Economics

Modern Monetary Theory

Published Mar 22, 2024

# Modern Monetary Theory (MMT)

## Definition of Modern Monetary Theory

Modern Monetary Theory (MMT) is an economic framework that posits that governments, which issue their own fiat currencies, are not constrained by revenues when it comes to federal budgeting. Instead, the limitation comes from inflation. This theory suggests that such governments can create more money to fund public spending, pay off debts, or achieve full employment, without the need for taxes or borrowing to precede spending. The theory challenges traditional views on fiscal policy and government financing.

## Key Concepts

At the heart of MMT is the argument that a country with monetary sovereignty (i.e., that issues its own currency, like the United States with the dollar or Japan with the yen) can never “run out” of money in the same way a household or business can. Instead, the primary economic constraint for a sovereign currency issuer is inflation, particularly if the economy is at or near full capacity.

### Government Budgets

MMT suggests that government budgets are fundamentally different from household budgets. While households must fund their expenditures (e.g., loans, income, etc.), a sovereign government funds expenditures by issuing currency.

### Role of Taxes

In MMT, taxes do not primarily serve as a way for the government to finance operations. Instead, taxes are tools to regulate inflation, manage aggregate demand, and enforce the use of a country’s currency. For instance, by taxing more, the government can reduce the money supply, curbing inflation.

### Inflation Management

MMT recognizes inflation as the primary risk of excessive government spending. It argues that as long as there is slack in the economy (i.e., unemployed labor and resources), the government can spend without causing inflation. Once the economy reaches its productive capacity, however, further spending could lead to inflation.

### Employment

MMT advocates for the use of fiscal policy to achieve full employment. One policy proposal from MMT proponents is the Job Guarantee (JG) program, which would provide a job to anyone willing and able to work, thereby establishing a de facto floor on wages and providing economic stability.

## Why MMT Matters

Modern Monetary Theory challenges conventional wisdom on the dangers of government deficits and debt. It provides a theoretical backing for expansive fiscal policy, especially in times of economic distress, without the immediate concern for how spending will be “paid for.” MMT has gained traction among some politicians and economists, especially in the context of debates over spending on infrastructure, healthcare, and climate change initiatives.

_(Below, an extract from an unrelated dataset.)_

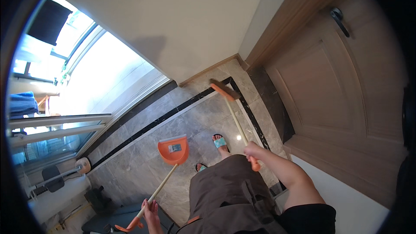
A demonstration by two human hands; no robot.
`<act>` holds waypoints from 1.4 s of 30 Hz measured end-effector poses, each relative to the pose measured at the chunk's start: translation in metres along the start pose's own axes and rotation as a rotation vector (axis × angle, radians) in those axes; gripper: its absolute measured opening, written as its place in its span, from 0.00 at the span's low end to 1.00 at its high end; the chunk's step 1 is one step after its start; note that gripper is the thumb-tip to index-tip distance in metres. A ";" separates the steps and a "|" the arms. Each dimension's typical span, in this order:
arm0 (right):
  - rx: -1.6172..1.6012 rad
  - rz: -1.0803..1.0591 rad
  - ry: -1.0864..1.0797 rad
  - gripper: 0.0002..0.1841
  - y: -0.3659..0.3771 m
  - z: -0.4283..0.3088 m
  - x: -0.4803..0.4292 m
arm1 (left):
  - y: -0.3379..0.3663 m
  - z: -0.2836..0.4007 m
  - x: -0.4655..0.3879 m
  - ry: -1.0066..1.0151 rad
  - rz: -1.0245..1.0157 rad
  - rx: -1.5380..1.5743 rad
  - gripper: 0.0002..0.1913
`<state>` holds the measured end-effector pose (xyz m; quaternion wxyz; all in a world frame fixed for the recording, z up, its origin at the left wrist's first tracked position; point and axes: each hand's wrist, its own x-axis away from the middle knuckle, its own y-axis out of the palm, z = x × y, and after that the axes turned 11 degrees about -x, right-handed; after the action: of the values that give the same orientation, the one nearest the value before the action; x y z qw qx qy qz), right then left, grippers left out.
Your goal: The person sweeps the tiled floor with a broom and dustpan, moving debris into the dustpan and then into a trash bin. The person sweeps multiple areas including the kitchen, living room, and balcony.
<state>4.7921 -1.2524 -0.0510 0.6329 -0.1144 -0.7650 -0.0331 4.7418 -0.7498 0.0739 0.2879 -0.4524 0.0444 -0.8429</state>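
Observation:
My right hand [253,151] grips the pale yellow handle of a broom [234,115] near its orange end. The broom's orange head with dark bristles [225,90] reaches the tiled floor by the corner of a black border strip. In my left hand [150,210] is the pale pole of a long-handled dustpan [161,183], held just above its orange hooked grip. The orange pan [173,150] lies ahead of my feet, its lip facing away from me, with a label inside. I cannot tell whether it touches the floor.
A closed wooden door [325,81] with a dark lever handle [339,22] stands on the right. Ahead is a cream wall [182,22]. To the left, a sliding glass door [61,133] opens onto a bright balcony. A dark grey padded seat [120,219] sits at lower left.

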 end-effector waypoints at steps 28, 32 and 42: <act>0.568 -0.208 -0.079 0.06 0.188 -0.080 -0.005 | 0.001 -0.083 0.041 -0.077 0.217 0.313 0.12; 0.333 -0.437 0.003 0.07 0.144 -0.111 0.006 | -0.014 -0.107 0.030 -0.094 0.251 0.329 0.12; 0.254 0.003 0.017 0.08 0.031 -0.045 0.019 | -0.085 -0.162 0.033 -0.138 0.264 0.382 0.13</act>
<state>4.8391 -1.2287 -0.0265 0.6489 -0.0343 -0.7574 0.0640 4.5619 -0.7269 0.0314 0.4785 -0.4364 -0.0767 -0.7581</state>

## Frequently Asked Questions (FAQ)

### How does MMT differ from traditional Keynesian economics?

While both MMT and Keynesian economics emphasize the importance of government spending for maintaining full employment and economic stability, MMT goes further by downplaying the role of government borrowing and viewing taxes primarily as tools for controlling inflation rather than funding expenditures.

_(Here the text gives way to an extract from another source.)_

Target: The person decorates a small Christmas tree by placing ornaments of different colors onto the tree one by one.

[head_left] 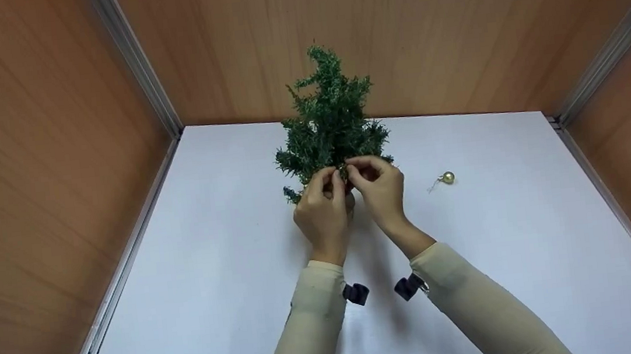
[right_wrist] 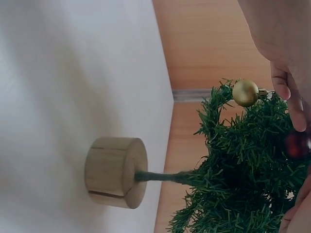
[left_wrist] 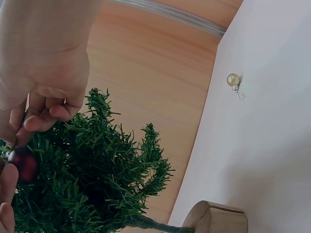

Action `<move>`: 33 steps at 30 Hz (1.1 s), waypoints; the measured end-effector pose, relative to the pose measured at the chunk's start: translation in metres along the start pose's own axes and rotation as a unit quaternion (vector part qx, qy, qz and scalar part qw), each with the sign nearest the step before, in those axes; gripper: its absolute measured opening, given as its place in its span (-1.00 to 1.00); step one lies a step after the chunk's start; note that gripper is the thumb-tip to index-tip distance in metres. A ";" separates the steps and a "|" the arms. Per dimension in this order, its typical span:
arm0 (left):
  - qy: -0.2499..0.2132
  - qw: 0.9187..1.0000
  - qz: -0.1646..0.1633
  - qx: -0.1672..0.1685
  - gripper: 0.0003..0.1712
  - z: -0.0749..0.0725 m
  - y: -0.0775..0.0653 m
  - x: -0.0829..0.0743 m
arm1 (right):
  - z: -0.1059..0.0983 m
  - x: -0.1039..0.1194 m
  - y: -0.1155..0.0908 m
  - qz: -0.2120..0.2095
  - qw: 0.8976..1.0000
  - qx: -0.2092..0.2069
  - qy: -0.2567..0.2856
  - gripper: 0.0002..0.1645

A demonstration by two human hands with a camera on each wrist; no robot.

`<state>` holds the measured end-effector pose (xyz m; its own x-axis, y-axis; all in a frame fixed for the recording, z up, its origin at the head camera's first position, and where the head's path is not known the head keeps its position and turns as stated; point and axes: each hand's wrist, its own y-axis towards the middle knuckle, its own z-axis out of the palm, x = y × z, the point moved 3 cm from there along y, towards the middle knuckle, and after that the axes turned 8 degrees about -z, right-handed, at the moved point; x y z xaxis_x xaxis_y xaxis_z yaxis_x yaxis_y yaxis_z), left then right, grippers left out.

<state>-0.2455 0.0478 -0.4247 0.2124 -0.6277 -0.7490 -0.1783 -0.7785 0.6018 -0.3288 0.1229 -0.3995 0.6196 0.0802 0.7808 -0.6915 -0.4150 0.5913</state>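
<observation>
In front of me stands a small artificial Christmas tree (head_left: pixel 332 116) with green tinsel-like needles and a round wooden base (right_wrist: pixel 112 172). Both hands meet at its lower front branches. Between their fingertips is a dark red bauble (left_wrist: pixel 23 165), close against the needles. My left hand (head_left: pixel 322 211) pinches at the bauble from the left, thumb and index finger together. From the right, my right hand (head_left: pixel 378 188) pinches at the bauble's upper end with thumb and index finger. The fingers partly hide its top. A gold bauble (right_wrist: pixel 245 93) hangs on a branch beside the left hand.
Another gold bauble (head_left: pixel 448 177) with a thin thread lies on the white table (head_left: pixel 217 304) to the right of the tree. Wood-grain panels (head_left: pixel 423 31) with metal edge rails enclose the table at the back and both sides.
</observation>
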 end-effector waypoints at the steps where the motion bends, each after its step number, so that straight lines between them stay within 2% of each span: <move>1: 0.001 1.000 0.000 0.001 -0.82 0.000 -0.001 0.000 | -0.001 0.005 0.000 0.000 1.000 0.002 0.000 -0.88; 5: 0.005 1.000 -0.003 0.001 -0.83 0.001 -0.002 0.001 | -0.003 0.026 -0.002 0.002 1.000 0.008 -0.006 -0.88; 8: 0.007 1.000 -0.003 0.002 -0.85 0.002 -0.004 0.001 | -0.004 0.030 -0.004 0.004 1.000 0.007 -0.012 -0.88; 18: 0.003 1.000 -0.001 0.006 -0.86 0.002 -0.006 0.004 | -0.003 0.028 -0.006 -0.003 1.000 0.007 -0.018 -0.90; 25: 0.000 1.000 -0.004 0.012 -0.85 0.003 -0.008 0.005 | -0.004 0.025 -0.008 -0.006 1.000 0.015 0.002 -0.88; 33: 0.001 1.000 -0.003 0.017 -0.84 0.002 -0.008 0.005 | -0.005 0.025 -0.008 -0.002 1.000 0.006 0.005 -0.91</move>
<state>-0.2445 0.0514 -0.4335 0.2153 -0.6230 -0.7520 -0.2087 -0.7816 0.5878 -0.3098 0.1329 -0.3840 0.6188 0.0915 0.7802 -0.6837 -0.4263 0.5922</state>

### Can any country implement MMT principles?

MMT applies to countries that have full control over their currency, meaning they must issue and control their own fiat currency that is not pegged to another currency or a commodity like gold. Countries that use a foreign currency or are bound by currency unions (e.g., countries in the Eurozone) do not have the same monetary sovereignty and thus cannot apply MMT principles in the same way.

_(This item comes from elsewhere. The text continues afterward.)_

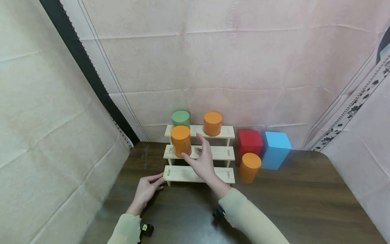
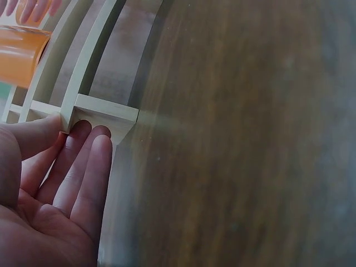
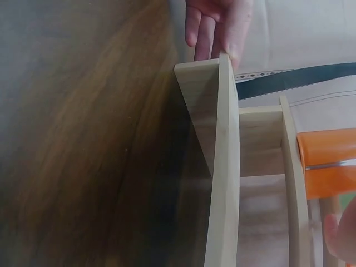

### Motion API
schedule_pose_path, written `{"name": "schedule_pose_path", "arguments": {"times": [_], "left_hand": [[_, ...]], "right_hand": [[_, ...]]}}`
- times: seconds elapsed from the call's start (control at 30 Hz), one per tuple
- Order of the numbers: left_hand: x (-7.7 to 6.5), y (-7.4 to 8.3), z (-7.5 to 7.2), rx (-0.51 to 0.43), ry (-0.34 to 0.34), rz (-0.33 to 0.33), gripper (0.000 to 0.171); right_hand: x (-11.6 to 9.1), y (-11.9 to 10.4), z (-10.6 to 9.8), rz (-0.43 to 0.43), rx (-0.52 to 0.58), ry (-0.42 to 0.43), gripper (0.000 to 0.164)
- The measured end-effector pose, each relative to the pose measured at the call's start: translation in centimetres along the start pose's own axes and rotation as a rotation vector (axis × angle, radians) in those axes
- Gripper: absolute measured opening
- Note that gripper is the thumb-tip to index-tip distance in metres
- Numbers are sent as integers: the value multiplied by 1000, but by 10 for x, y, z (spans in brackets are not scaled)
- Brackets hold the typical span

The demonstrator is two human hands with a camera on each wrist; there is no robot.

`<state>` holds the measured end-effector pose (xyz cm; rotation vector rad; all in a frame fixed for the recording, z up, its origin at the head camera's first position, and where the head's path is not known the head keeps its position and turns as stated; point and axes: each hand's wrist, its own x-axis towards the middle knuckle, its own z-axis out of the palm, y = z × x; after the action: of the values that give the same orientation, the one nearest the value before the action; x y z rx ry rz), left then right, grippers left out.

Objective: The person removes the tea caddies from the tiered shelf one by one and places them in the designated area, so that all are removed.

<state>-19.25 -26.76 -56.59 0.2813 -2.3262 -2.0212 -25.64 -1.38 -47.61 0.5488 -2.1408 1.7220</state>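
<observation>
My left hand (image 1: pixel 145 190) pinches the left end of the lowest step of a pale wooden three-step rack (image 1: pixel 182 173), thumb on top and fingertips beneath the edge, as the left wrist view shows. An orange cylinder (image 1: pixel 180 139) stands upright on the left part of the middle step. Right beside it is my right hand (image 1: pixel 203 164), thumb and fingers spread apart, the thumb tip at the cylinder's lower right side. On the top step a green cylinder (image 1: pixel 181 117) stands at left, partly hidden behind the orange one, and a second orange cylinder (image 1: pixel 212 123) at right.
Right of the rack stand a red block (image 1: pixel 250 142), a blue block (image 1: pixel 277 149) and a third orange cylinder (image 1: pixel 250 167), close together on the dark wooden table (image 1: pixel 304 203). Pale cloth (image 1: pixel 231 67) hangs behind the table and at both sides.
</observation>
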Motion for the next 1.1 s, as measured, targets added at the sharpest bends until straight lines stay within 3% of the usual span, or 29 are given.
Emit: {"name": "schedule_pose_path", "arguments": {"times": [0.37, 0.77, 1.1], "left_hand": [[2, 0, 0, 3, 5, -5, 30], [2, 0, 0, 8, -2, -6, 30], [1, 1, 0, 15, -6, -7, 31]], "right_hand": [[12, -1, 20, 6, -68, 35, 95], [16, -4, 32, 78, -5, 73, 98], [17, -7, 39, 92, -21, 92, 97]]}}
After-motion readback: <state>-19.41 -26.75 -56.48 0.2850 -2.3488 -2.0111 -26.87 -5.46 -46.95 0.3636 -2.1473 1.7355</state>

### What are the criticisms of MMT?

Critics argue that MMT underestimates the risk of inflation from increased government spending and oversimplifies the process of controlling inflation through taxation. There is also concern that MMT policies could undermine confidence in a currency, leading to negative economic outcomes like hyperinflation. However, MMT proponents counter that their approach includes safeguards to manage inflation effectively.

In conclusion, Modern Monetary Theory provides a distinct perspective on fiscal policy, government financing, and monetary sovereignty. By challenging traditional economic paradigms, MMT contributes to ongoing debates about how governments can best mobilize resources to meet public needs and objectives within the constraints of inflation and productive capacity.